_DATASET CONTENT_
>>>
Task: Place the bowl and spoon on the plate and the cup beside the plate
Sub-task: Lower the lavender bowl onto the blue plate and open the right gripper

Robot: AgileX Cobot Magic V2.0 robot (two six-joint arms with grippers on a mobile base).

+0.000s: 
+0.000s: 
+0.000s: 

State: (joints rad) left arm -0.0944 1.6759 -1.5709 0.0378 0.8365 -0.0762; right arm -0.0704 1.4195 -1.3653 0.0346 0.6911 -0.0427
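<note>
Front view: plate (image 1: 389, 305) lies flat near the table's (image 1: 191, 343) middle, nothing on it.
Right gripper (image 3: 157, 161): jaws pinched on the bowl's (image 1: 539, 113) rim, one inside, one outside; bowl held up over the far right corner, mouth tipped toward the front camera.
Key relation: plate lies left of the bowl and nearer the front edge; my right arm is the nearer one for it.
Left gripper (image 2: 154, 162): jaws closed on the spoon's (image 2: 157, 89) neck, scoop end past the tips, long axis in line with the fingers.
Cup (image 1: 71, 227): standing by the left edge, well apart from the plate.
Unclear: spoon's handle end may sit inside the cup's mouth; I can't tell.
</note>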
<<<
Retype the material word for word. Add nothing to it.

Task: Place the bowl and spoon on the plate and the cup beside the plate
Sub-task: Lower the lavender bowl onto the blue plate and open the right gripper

Robot: AgileX Cobot Magic V2.0 robot (two six-joint arms with grippers on a mobile base).

+0.000s: 
+0.000s: 
+0.000s: 

State: (joints rad) left arm -0.0944 1.6759 -1.5709 0.0378 0.8365 -0.0762; right arm -0.0704 1.4195 -1.3653 0.0346 0.6911 -0.0427
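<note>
Front view: plate (image 1: 389, 305) lies flat near the table's (image 1: 191, 343) middle, nothing on it.
Right gripper (image 3: 157, 161): jaws pinched on the bowl's (image 1: 539, 113) rim, one inside, one outside; bowl held up over the far right corner, mouth tipped toward the front camera.
Key relation: plate lies left of the bowl and nearer the front edge; my right arm is the nearer one for it.
Left gripper (image 2: 154, 162): jaws closed on the spoon's (image 2: 157, 89) neck, scoop end past the tips, long axis in line with the fingers.
Cup (image 1: 71, 227): standing by the left edge, well apart from the plate.
Unclear: spoon's handle end may sit inside the cup's mouth; I can't tell.
</note>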

This finishes the exercise.